Source code for endgame.ensemble.hill_climbing

from __future__ import annotations

"""Hill Climbing Ensemble: Forward selection with replacement."""

from collections.abc import Callable

import numpy as np
from sklearn.metrics import (
    accuracy_score,
    f1_score,
    log_loss,
    mean_absolute_error,
    mean_squared_error,
    r2_score,
    roc_auc_score,
)

from endgame.core.base import BaseEnsemble
from endgame.core.types import EnsembleResult



[docs]
class HillClimbingEnsemble(BaseEnsemble):
    """Forward ensemble selection with replacement.
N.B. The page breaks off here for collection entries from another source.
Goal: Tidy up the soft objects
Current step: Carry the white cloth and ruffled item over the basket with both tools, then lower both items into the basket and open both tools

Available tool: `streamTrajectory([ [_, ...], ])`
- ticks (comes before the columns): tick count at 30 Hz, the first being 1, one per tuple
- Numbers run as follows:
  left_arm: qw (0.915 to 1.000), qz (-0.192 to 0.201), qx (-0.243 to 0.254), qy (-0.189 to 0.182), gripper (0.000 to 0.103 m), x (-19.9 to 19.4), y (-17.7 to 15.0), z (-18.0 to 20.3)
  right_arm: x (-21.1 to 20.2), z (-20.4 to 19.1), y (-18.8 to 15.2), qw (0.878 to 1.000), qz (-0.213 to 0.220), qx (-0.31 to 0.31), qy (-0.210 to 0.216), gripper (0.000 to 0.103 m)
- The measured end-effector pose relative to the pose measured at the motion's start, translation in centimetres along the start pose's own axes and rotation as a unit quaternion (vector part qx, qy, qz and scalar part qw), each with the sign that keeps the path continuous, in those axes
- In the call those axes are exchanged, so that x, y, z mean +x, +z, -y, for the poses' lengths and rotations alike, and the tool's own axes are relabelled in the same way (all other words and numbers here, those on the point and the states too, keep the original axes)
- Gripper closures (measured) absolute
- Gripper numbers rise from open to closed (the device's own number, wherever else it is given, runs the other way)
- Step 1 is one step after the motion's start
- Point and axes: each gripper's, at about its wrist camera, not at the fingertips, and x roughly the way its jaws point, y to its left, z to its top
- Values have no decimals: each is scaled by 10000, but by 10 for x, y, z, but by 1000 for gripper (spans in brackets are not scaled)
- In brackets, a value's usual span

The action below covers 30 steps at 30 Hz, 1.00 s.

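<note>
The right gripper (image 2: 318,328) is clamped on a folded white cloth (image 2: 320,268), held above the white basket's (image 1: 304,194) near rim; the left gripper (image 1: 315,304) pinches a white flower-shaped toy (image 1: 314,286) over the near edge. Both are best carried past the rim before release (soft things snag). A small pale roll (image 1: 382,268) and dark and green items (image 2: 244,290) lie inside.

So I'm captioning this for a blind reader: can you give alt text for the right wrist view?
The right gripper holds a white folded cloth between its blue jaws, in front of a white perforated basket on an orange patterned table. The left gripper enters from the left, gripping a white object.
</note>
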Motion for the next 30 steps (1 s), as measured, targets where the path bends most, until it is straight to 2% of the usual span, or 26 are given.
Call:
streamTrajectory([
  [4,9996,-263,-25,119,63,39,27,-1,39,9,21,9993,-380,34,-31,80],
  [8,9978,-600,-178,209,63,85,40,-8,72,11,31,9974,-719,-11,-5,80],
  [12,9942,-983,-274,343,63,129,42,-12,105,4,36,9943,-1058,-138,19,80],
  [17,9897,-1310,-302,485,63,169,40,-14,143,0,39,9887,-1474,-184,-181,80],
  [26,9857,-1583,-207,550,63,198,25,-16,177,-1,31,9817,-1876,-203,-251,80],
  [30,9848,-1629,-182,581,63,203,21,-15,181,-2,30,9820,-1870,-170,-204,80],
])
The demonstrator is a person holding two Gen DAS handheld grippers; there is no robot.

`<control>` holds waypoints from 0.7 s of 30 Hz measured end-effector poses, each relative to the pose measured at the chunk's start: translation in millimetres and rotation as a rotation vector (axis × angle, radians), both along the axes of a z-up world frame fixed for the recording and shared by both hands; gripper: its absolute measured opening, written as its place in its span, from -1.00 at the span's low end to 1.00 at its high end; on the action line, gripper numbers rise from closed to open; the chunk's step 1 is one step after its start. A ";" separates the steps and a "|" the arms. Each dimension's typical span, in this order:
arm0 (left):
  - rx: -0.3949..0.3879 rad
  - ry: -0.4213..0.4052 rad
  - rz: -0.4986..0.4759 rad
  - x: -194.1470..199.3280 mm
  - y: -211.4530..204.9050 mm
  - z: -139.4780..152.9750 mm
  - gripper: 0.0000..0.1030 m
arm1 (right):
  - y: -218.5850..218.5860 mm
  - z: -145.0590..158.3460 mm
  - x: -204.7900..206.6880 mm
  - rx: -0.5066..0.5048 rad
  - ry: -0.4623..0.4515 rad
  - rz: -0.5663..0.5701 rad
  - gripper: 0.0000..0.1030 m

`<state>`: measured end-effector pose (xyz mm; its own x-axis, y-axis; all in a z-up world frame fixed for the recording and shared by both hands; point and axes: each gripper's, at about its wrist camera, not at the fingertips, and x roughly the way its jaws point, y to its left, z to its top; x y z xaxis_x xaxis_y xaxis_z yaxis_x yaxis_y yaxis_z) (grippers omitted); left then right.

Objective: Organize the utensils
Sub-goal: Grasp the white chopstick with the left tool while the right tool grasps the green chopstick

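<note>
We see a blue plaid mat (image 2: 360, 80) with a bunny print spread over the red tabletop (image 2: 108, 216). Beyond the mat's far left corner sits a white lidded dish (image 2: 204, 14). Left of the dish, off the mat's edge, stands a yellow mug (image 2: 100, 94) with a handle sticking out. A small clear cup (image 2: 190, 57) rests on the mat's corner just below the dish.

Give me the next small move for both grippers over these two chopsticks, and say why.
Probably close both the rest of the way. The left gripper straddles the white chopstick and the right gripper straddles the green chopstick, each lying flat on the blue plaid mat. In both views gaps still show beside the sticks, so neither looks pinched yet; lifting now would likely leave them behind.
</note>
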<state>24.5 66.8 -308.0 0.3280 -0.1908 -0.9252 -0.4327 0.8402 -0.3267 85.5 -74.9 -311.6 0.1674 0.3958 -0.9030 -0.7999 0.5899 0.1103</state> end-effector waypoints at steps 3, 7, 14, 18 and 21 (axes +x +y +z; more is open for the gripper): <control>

    Iteratively adds models that maximize validation metric.
    Key technique for non-differentiable metrics (F1, MAP@K).

    Algorithm:
    1. Start with empty ensemble
    2. For each iteration:
       a. For each model in pool:
          - Compute metric if added to current ensemble
       b. Add model that provides best improvement
    3. Allow repeating models (weighted averaging)

    Parameters
    ----------
    metric : str or callable, default='roc_auc'
        Metric to optimize: 'roc_auc', 'log_loss', 'f1', 'accuracy',
        'rmse', 'mae', 'r2', or custom callable(y_true, y_pred).
    n_iterations : int, default=100
        Number of hill climbing iterations.
    early_stopping : int, default=20
        Stop if no improvement for this many iterations.
    maximize : bool, default=True
        Whether to maximize or minimize the metric.
    init_weights : str, default='best_single'
        Initial weight strategy: 'best_single', 'uniform', 'none'.
    random_state : int, optional
        Random seed for tie-breaking.
    verbose : bool, default=False
        Enable verbose output.

    Attributes
    ----------
    weights_ : Dict[int, float]
        Optimized model weights (by model index).
    best_score_ : float
        Best ensemble score achieved.
    selection_history_ : List[int]
        Order in which models were selected.

    Examples
    --------
    >>> from endgame.ensemble import HillClimbingEnsemble
    >>> ensemble = HillClimbingEnsemble(metric='roc_auc', n_iterations=100)
    >>> ensemble.fit(oof_predictions, y_train)
    >>> print(f"Weights: {ensemble.weights_}")
    >>> test_pred = ensemble.predict(test_predictions)
    """

    def __init__(
        self,
        metric: str | Callable = "roc_auc",
        n_iterations: int = 100,
        early_stopping: int = 20,
        maximize: bool = True,
        init_weights: str = "best_single",
        random_state: int | None = None,
        verbose: bool = False,
    ):
        super().__init__(random_state=random_state, verbose=verbose)
        self.metric = metric
        self.n_iterations = n_iterations
        self.early_stopping = early_stopping
        self.maximize = maximize
        self.init_weights = init_weights

        self.weights_: dict[int, float] = {}
        self.best_score_: float = 0.0
        self.selection_history_: list[int] = []
        self._metric_func: Callable | None = None

    def _get_metric_func(self) -> Callable:
        """Get the metric function."""
        if callable(self.metric):
            return self.metric

        metric_map = {
            "roc_auc": lambda y, p: roc_auc_score(y, p),
            "auc": lambda y, p: roc_auc_score(y, p),
            "log_loss": lambda y, p: -log_loss(y, p),  # Negate for maximization
            "logloss": lambda y, p: -log_loss(y, p),
            "f1": lambda y, p: f1_score(y, (p >= 0.5).astype(int)),
            "f1_macro": lambda y, p: f1_score(y, (p >= 0.5).astype(int), average="macro"),
            "accuracy": lambda y, p: accuracy_score(y, (p >= 0.5).astype(int)),
            "rmse": lambda y, p: -np.sqrt(mean_squared_error(y, p)),  # Negate
            "mse": lambda y, p: -mean_squared_error(y, p),
            "mae": lambda y, p: -mean_absolute_error(y, p),
            "r2": lambda y, p: r2_score(y, p),
        }

        if self.metric.lower() not in metric_map:
            raise ValueError(
                f"Unknown metric '{self.metric}'. "
                f"Available: {list(metric_map.keys())}"
            )

        return metric_map[self.metric.lower()]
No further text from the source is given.